(Available data Opens)
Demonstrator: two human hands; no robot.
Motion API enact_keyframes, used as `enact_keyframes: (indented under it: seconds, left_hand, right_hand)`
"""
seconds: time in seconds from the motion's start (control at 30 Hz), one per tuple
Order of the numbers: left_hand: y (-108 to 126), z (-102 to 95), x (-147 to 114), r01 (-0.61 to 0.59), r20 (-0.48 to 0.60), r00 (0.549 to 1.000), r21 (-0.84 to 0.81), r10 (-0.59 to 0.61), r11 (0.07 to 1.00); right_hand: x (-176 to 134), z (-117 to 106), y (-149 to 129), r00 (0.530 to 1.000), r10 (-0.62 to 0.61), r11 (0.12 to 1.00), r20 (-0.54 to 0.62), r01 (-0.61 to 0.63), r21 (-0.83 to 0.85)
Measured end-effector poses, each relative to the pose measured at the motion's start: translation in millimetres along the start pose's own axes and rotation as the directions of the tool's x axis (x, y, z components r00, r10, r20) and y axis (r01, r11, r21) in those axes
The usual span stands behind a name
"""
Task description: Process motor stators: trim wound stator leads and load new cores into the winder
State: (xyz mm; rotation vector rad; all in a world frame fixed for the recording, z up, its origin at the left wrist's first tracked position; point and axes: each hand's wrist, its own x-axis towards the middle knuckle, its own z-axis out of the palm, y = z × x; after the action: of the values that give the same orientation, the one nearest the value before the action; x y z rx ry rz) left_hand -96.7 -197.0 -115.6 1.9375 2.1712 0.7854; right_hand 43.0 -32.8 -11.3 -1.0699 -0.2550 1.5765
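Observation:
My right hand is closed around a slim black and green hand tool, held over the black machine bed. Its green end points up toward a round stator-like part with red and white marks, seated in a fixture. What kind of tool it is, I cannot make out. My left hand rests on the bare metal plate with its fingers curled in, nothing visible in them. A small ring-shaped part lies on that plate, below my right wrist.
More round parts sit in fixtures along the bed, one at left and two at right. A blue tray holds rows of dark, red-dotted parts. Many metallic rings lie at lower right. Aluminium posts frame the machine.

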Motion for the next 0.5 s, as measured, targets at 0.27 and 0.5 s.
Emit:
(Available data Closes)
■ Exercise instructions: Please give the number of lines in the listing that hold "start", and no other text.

■ Exercise response: 2